Gewalt an Kindern: Die Politik reagiert
Eine Studie der Universität Freiburg zeigt, dass jedes vierte Kind regelmässig psychischer Gewalt ausgesetzt ist. Nun will das Parlament etwas dagegen unternehmen.
Jedes vierte Kind macht regelmässige Erfahrung mit psychischer Gewalt. Zu dem Schluss kommt eine Studie der Universität Freiburg, die im Auftrag der Stiftung Kinderschutz Schweiz gemacht wurde.

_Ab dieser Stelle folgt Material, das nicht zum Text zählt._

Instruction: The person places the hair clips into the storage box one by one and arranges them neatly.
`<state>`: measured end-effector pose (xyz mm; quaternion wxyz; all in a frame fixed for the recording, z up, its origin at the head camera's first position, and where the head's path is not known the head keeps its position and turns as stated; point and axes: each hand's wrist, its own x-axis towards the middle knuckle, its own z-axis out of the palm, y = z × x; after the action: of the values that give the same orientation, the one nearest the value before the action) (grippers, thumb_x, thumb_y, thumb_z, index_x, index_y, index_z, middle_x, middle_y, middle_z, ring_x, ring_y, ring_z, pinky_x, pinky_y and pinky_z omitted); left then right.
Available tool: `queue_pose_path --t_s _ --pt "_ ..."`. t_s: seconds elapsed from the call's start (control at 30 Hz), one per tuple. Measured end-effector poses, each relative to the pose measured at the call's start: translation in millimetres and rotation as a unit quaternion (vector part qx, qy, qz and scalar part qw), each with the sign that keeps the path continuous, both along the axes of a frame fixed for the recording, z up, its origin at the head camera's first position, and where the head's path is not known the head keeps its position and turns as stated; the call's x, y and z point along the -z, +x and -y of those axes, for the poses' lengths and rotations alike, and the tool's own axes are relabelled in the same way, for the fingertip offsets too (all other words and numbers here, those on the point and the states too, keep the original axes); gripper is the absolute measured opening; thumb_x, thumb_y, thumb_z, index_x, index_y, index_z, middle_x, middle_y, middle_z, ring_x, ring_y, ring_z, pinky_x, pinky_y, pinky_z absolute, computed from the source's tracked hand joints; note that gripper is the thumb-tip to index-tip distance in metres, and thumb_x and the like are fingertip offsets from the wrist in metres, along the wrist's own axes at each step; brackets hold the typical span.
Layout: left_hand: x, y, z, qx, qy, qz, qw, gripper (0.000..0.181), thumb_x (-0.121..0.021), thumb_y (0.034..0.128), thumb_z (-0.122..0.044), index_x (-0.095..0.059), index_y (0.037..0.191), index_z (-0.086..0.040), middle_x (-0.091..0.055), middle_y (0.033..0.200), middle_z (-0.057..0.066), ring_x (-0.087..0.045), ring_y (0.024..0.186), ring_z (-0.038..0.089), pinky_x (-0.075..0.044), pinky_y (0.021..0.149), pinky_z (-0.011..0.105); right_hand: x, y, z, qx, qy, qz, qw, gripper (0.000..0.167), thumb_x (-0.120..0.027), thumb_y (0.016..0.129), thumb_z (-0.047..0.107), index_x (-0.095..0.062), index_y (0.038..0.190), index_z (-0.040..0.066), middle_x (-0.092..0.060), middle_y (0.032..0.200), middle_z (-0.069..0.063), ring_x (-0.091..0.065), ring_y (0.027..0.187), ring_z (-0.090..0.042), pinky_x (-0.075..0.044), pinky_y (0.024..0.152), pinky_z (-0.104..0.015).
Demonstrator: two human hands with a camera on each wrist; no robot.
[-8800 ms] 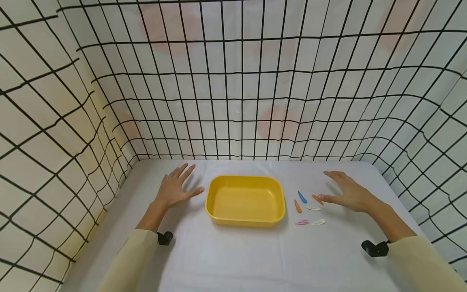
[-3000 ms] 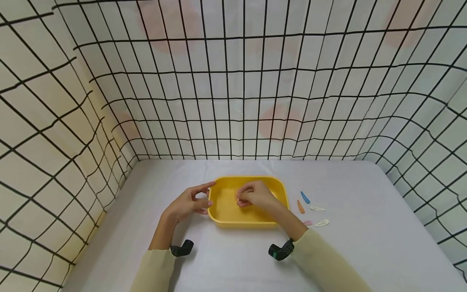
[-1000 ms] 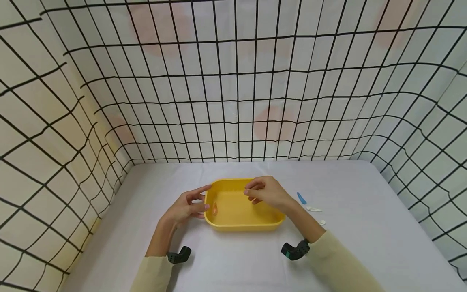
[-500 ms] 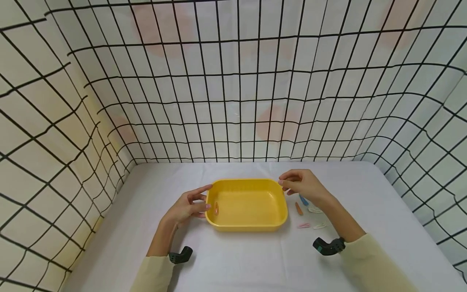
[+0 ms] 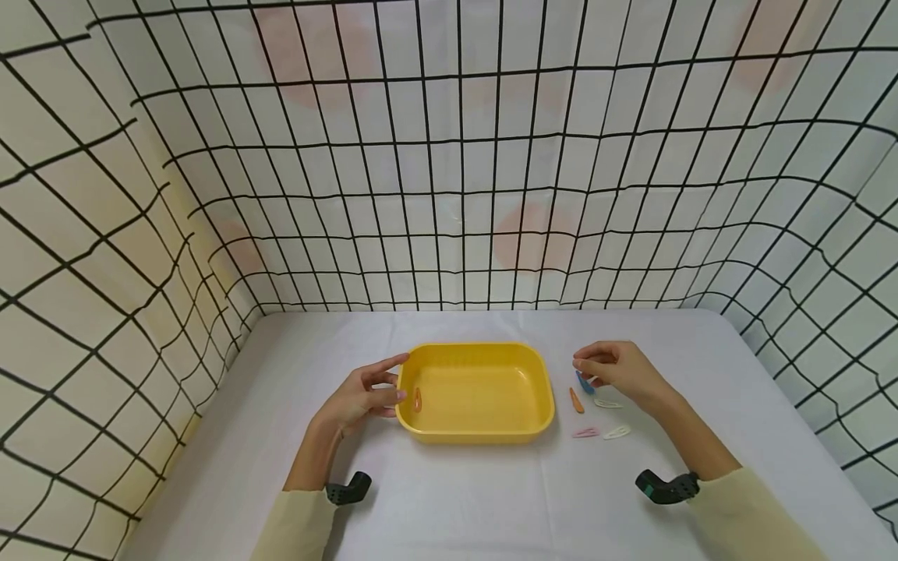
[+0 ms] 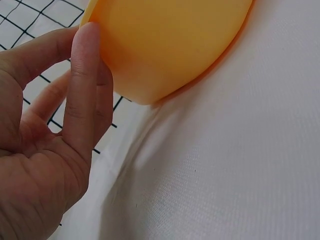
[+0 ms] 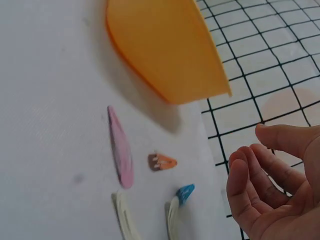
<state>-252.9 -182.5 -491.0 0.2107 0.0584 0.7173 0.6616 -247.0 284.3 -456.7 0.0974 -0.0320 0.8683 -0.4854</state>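
Hovering just by blue clip [image 5: 585, 385]: right hand [image 5: 623, 375], thumb and fingertips apart. Clip between yellow tray [image 5: 477, 438] and table's [image 5: 456, 506] right edge. Left hand [image 5: 359, 397] touching tray's left edge, digits apart.

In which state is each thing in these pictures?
Yellow rounded plastic tray: upright.
Narrow orange hair clip: inside tray.
Other orange hair clip: on white cloth.
Blue hair clip: on cloth, partly hidden.
Pink hair clip: on cloth.
Two white hair clips: on cloth.
Left hand: touching tray.
Right hand: holding nothing.
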Motion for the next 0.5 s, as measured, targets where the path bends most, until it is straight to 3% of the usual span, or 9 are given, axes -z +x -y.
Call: queue_pose_path --t_s 0.5 --pt "0.9 0.0 0.9 0.002 0.011 0.007 0.9999 0.072 -0.079 0.0886 -0.007 -0.052 0.153 -0.025 -0.055 0.116 0.014 -0.070 0.080 0.019 -0.065 0.071 0.030 29.1 -2.3 -17.7 0.031 0.032 0.008 0.9990 0.037 -0.068 0.100 0.029 -0.069 0.123 -0.001 -0.073 0.107 -0.013 -0.066 0.088 -0.020 -0.060 0.074 -0.020"
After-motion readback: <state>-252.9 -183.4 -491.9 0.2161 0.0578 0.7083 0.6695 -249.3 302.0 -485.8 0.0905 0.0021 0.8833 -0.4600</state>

Was genau psychische Gewalt ist, erklärt der Studienleiter Dominik Schöbi, Professor für Psychologie an der Universität Freiburg: „Wenn in der Erziehung psychologische Mittel eingesetzt werden, die dem Kind vermitteln, dass es bedroht wird. Dies geschieht dann von den Menschen, die eigentlich genau für die Sicherheit des Kindes zuständig sind.“ So würden die Kinder lernen, dass diese Menschen aggressiv oder bedrohlich gegenüber ihnen sein können.
Wenn Eltern ihr Kind allein lassen, oder ihm das Gefühl vermitteln, dass man es nicht gern hat, all das sei psychische Gewalt. Dominik Schöbi zählt als weiteres Beispiel auf, wenn Kinder eingesperrt werden und die Eltern nicht reagieren wenn es schreit. „Das ist hochbedrohlich für ein kleines Kind. Es kann das schwierig einordnen“, erklärt der Studienleiter weiter. Andere Formen sind beispielsweise direkte Bedrohung mit körperliche Gewalt. Die meisten Eltern, die für die Studie befragt wurden, seien sich ihrer Taten auch reuig.
Doch die Konsequenzen der psychischen Gewalt können Kinder noch lange belasten. Die Kinder lernen einerseits von ihren Eltern, dass man mit Gewalt und Drohungen Probleme lösen kann. Dies kann dann überall dort Probleme schaffen, wo die Kinder in Gruppen oder mit anderen Leuten zusammenarbeiten müssen, erklärt Dominik Schöbi.
Weniger Gewalt, aber immer noch zu viel
Zusätzlich zu der psychischen Gewalt gibt es auch die körperliche Gewalt an Kindern. Diese Art der Gewalt erleben laut der Studie der Universität Freiburg 1 von 20 Kindern. Die Kinder waren früher häufiger von Gewalt betroffen als heute. Aber es gibt immer noch eine zu grosse Gruppe an Kindern, die regelmässig Gewalt erlebt, sagt der Psychologieprofessor Dominik Schöbi. Die Studie wurde im Auftrag der Stiftung Kinderschutz Schweiz gemacht und diese findet, dass man schon länger hätte handeln müssen. „Wir möchten, dass gewaltfreie Erziehung ins ZGB kommt“, fordert Regula Bernhard, die Geschäftsführerin der Stiftung. Es sollte im gesetzlichen Regelwerk verankert sein, dass eine gewaltfreie Erziehung die Norm sein soll.
Auf diese unschönen Ergebnisse der Studie hat nun auch die Politik des Bundeshauses reagiert. Die Freiburger CVP-Nationalrätin Christine Bulliard-Marbach hat im Frühling einen Vorstoss im Parlament eingereicht. Auch sie findet es wichtig, dass sich im Gesetz etwas ändert. „Die Zahlen der Studie beunruhigen uns alle“ und zeigen auf, dass Gewalt in der Erziehung immer noch ein Thema ist. Und sie fordert, dass man Kinder mehr vor Gewalt in der Erziehung schützen muss.
Der Nationalrat nahm das Geschäft gestern mit einer klaren Mehrheit an. Der Bundesrat muss jetzt einen Bericht zu möglichen Massnahmen verfassen, um Kinder besser zu schützen. Dass sich neue Gesetze lohnen, zeigt sich im Ausland. Regula Bernhard weiss, dass die umliegenden Länder gesetzliche Verankerungen haben und dass die Erfahrungen zeigen, dass dort die Gewalt an Kindern abnehmen. Die Schweiz ist in der Pflicht etwas gegen Gewalt an Kindern zu machen, denn schliesslich wurde die UNO-Kinderrechtskonvention unterschrieben.